## EXERCISE BRIEF
Only lines with the word "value" are wanted; copy each of them from the listing below.

## DATA PROVIDED
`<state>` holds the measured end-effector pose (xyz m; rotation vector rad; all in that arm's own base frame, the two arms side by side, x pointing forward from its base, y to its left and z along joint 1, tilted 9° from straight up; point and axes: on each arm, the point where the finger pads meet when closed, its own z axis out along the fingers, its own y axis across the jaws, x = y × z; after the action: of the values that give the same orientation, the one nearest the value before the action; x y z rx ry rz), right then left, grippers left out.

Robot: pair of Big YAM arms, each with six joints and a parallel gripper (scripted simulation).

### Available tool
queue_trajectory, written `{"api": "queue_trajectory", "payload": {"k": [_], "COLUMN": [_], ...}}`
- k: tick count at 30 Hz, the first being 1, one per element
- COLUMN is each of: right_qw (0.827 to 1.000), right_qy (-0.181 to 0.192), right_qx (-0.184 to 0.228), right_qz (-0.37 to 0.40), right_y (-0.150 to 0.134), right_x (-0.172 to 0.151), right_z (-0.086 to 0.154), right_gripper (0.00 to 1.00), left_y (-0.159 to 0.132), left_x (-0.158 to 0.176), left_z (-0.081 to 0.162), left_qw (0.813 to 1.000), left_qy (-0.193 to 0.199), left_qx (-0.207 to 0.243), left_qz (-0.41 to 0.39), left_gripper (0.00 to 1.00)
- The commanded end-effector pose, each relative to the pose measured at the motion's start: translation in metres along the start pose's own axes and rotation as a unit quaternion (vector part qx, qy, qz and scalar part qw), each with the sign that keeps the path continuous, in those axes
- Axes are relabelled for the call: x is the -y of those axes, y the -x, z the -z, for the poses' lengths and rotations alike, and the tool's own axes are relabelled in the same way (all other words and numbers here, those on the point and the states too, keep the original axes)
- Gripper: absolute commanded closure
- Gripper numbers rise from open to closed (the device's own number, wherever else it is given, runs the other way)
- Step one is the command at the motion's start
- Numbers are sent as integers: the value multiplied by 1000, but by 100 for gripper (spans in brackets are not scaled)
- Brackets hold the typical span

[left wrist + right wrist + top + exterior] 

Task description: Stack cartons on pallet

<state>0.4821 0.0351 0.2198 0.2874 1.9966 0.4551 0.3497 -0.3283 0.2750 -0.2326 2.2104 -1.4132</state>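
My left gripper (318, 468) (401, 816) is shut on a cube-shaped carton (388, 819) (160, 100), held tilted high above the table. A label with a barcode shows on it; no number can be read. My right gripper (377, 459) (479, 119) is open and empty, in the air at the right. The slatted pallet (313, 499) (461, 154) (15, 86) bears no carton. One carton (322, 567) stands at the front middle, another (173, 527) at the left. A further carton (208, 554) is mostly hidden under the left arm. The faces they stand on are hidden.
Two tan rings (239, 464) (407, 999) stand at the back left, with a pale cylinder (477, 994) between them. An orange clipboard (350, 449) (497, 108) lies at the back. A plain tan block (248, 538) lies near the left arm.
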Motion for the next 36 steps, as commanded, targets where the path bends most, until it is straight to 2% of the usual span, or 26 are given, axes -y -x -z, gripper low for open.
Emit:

## ANSWER FOR THE TASK
`<state>` holds the measured end-effector pose (xyz m; rotation vector rad; all in that arm's own base frame, the two arms side by side, x pointing forward from its base, y to its left and z along joint 1, tilted 9° from straight up; point and axes: on each arm, the point where the finger pads meet when closed, its own z axis out along the fingers, its own y axis across the jaws, x = y × z; after the action: of the values that give the same orientation, the one nearest the value before the action; x y z rx ry rz), right then left, grippers left out.
- Numbers are sent as integers: the value multiplied by 1000, but by 100 for gripper (spans in brackets are not scaled)

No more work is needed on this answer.